▸ Exercise objective
Write the listing out again exactly as it stands, with no images.

▸ Data section
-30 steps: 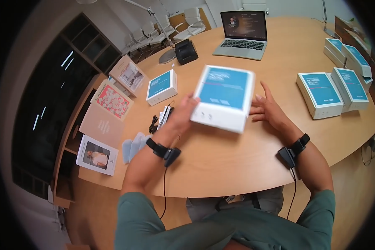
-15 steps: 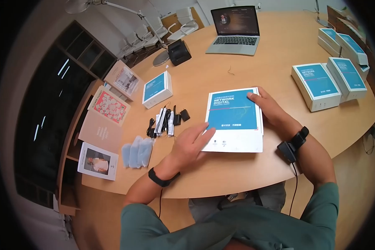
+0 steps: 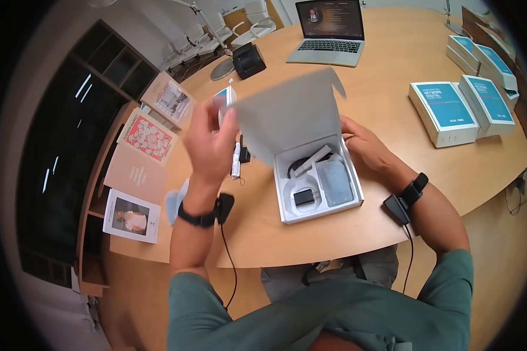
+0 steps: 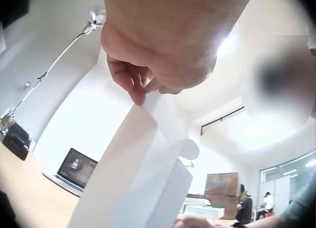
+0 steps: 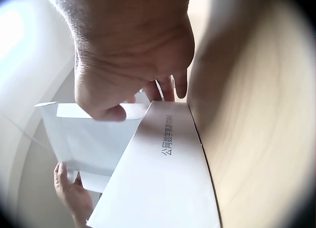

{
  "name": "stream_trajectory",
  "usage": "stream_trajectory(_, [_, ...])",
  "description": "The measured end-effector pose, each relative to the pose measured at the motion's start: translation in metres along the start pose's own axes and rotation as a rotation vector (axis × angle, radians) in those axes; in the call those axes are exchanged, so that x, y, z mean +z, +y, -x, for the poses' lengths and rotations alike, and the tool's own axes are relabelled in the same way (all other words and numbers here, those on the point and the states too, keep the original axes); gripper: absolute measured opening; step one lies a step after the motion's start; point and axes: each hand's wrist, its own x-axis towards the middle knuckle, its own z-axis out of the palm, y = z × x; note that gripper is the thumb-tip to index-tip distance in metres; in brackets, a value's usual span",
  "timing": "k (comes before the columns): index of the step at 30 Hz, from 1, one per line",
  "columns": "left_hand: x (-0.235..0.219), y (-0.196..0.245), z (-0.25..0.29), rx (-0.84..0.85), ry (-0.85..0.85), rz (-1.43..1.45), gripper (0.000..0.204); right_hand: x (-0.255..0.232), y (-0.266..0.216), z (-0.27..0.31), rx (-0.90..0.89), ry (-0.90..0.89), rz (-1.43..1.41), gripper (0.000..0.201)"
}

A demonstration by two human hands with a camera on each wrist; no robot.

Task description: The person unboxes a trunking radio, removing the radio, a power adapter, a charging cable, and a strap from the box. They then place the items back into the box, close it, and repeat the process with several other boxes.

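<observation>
An uncovered white box (image 3: pixel 284 216) stands on the table, its lid (image 3: pixel 293 111) raised on the far side. Inside lie a black adapter (image 3: pixel 303 197), a bagged item (image 3: pixel 335 181), a thin light strip (image 3: pixel 313 160) and a dark cable. My left hand (image 3: pixel 212 140) pinches the lid's left edge; in the left wrist view its fingers (image 4: pixel 138 95) hold the flap's corner (image 4: pixel 143 119). My right hand (image 3: pixel 369 149) rests at the box's far right corner. The right wrist view shows its fingers (image 5: pixel 168 87) at the end of the printed box side (image 5: pixel 163 154).
Several blue-and-white boxes (image 3: pixel 445 114) stand at the right. At the back are a laptop (image 3: pixel 332 47) and a black device (image 3: pixel 249 61). Booklets (image 3: pixel 132 215) line the left edge, near wrapped items (image 3: pixel 173 202) and cables partly behind my left arm.
The box was carried in, set down, and its lid is now lifted, exposing the contents. My left hand moved from the box's lower left up to the lid; my right hand stayed near the right side.
</observation>
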Motion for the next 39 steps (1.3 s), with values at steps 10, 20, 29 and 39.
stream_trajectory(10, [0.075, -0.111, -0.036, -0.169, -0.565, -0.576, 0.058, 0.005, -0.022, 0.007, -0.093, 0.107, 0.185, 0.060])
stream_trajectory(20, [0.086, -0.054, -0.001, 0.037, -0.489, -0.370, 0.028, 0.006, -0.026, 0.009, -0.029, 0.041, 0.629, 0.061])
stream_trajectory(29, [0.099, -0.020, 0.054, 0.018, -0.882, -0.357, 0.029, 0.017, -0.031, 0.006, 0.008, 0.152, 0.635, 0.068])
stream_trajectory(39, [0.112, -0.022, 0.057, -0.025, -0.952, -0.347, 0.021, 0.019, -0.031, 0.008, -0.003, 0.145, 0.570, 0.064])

▸ The completed task
-30 steps: 
-15 steps: 
+0 steps: 
+0 steps: 
+0 steps: 

{
  "name": "stream_trajectory",
  "usage": "stream_trajectory(_, [_, ...])",
  "description": "The measured end-effector pose, each relative to the pose measured at the motion's start: translation in metres along the start pose's own axes and rotation as a rotation vector (axis × angle, radians) in those axes; in the call those axes are exchanged, so that x, y, z mean +z, +y, -x, for the poses' lengths and rotations alike, and the tool's own axes are relabelled in the same way (all other words and numbers here, those on the point and the states too, keep the original axes); gripper: absolute measured opening; step one lies a step after the motion's start; point and axes: each hand's wrist, its own x-axis towards the middle knuckle, its own z-axis out of the palm, y = z × x; note that gripper is the thumb-tip to index-tip distance in metres; in brackets, a value's usual span",
  "timing": "k (comes before the columns): index of the step at 30 Hz, from 1, one per line",
  "columns": "left_hand: x (-0.235..0.219), y (-0.196..0.245), z (-0.25..0.29), rx (-0.84..0.85), ry (-0.85..0.85), rz (-1.43..1.45), gripper (0.000..0.204); right_hand: x (-0.255..0.232), y (-0.266..0.216), z (-0.27..0.31), rx (-0.90..0.89), ry (-0.90..0.89), rz (-1.43..1.41), gripper (0.000..0.201)"
}

A demonstration by two human hands with a camera on each wrist; no robot.

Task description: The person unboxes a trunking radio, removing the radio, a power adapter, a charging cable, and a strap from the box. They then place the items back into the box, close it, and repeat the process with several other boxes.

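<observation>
An uncovered white box (image 3: pixel 284 216) stands on the table, its lid (image 3: pixel 293 111) raised on the far side. Inside lie a black adapter (image 3: pixel 303 197), a bagged item (image 3: pixel 335 181), a thin light strip (image 3: pixel 313 160) and a dark cable. My left hand (image 3: pixel 212 140) pinches the lid's left edge; in the left wrist view its fingers (image 4: pixel 138 95) hold the flap's corner (image 4: pixel 143 119). My right hand (image 3: pixel 369 149) rests at the box's far right corner. The right wrist view shows its fingers (image 5: pixel 168 87) at the end of the printed box side (image 5: pixel 163 154).
Several blue-and-white boxes (image 3: pixel 445 114) stand at the right. At the back are a laptop (image 3: pixel 332 47) and a black device (image 3: pixel 249 61). Booklets (image 3: pixel 132 215) line the left edge, near wrapped items (image 3: pixel 173 202) and cables partly behind my left arm.
The box was carried in, set down, and its lid is now lifted, exposing the contents. My left hand moved from the box's lower left up to the lid; my right hand stayed near the right side.
</observation>
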Motion for the next 39 steps (1.3 s), with values at steps 10, 20, 29 and 39.
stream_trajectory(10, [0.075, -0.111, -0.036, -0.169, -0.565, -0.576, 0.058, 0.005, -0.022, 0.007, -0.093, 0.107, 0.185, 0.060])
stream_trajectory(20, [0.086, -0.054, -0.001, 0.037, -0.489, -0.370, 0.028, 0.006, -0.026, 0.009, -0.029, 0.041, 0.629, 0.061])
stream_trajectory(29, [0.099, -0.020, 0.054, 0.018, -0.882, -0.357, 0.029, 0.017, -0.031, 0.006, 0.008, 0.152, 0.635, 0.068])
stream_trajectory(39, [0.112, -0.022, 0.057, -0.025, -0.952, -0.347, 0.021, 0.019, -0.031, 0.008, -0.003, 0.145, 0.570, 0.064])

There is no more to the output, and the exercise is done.